What is expected —
Write out the data below exactly as given, without any of its pictures.

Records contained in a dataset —

□ □ □ □

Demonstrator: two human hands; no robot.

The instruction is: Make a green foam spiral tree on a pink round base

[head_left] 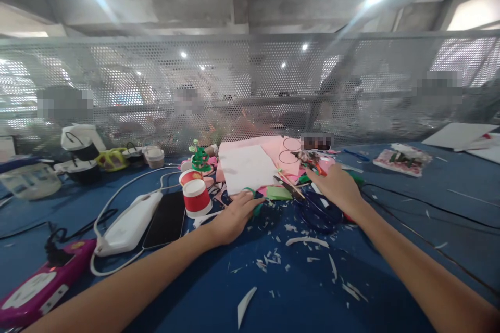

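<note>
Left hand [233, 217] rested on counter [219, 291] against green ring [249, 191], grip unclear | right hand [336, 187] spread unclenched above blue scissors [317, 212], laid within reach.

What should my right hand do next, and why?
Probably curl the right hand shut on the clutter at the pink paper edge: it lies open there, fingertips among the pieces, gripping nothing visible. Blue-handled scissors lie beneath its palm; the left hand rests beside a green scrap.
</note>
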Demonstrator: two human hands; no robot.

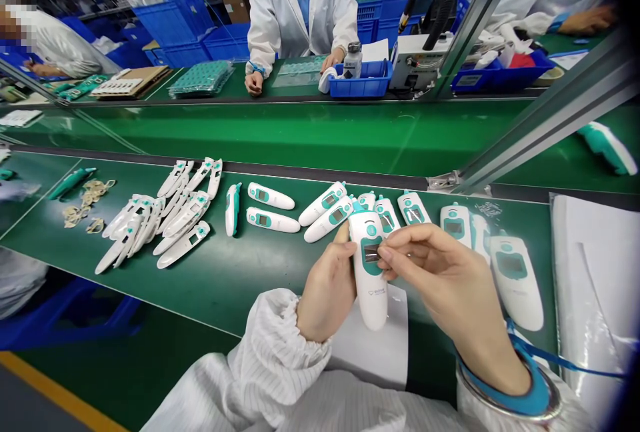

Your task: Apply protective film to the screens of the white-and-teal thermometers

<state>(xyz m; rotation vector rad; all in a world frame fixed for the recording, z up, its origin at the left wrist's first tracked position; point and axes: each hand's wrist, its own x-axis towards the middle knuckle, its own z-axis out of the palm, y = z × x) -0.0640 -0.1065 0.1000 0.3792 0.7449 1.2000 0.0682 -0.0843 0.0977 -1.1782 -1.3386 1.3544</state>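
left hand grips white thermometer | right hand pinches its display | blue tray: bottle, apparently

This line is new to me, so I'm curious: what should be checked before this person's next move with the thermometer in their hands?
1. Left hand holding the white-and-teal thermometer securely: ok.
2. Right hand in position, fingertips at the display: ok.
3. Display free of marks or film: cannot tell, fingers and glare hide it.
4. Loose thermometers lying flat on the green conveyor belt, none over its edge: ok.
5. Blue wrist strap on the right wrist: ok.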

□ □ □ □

Solved exercise —
Demonstrator: two human hands; no robot.

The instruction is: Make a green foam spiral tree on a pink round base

[head_left] 

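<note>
Left hand [233, 217] rested on counter [219, 291] against green ring [249, 191], grip unclear | right hand [336, 187] spread unclenched above blue scissors [317, 212], laid within reach.

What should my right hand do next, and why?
Probably curl the right hand shut on the clutter at the pink paper edge: it lies open there, fingertips among the pieces, gripping nothing visible. Blue-handled scissors lie beneath its palm; the left hand rests beside a green scrap.
</note>
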Demonstrator: two human hands; no robot.


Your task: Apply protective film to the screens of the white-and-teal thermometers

<state>(xyz m; rotation vector rad; all in a world frame fixed for the recording, z up, its origin at the left wrist's first tracked position; point and axes: each hand's wrist, its own x-axis towards the middle knuckle, its own z-axis out of the palm, y = z × x) -0.0640 -0.1065 0.1000 0.3792 0.7449 1.2000 0.0682 -0.0843 0.0977 -1.1782 -1.3386 1.3544</state>
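left hand grips white thermometer | right hand pinches its display | blue tray: bottle, apparently

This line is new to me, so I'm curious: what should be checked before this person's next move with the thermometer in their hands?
1. Left hand holding the white-and-teal thermometer securely: ok.
2. Right hand in position, fingertips at the display: ok.
3. Display free of marks or film: cannot tell, fingers and glare hide it.
4. Loose thermometers lying flat on the green conveyor belt, none over its edge: ok.
5. Blue wrist strap on the right wrist: ok.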

With this, the exercise is finished.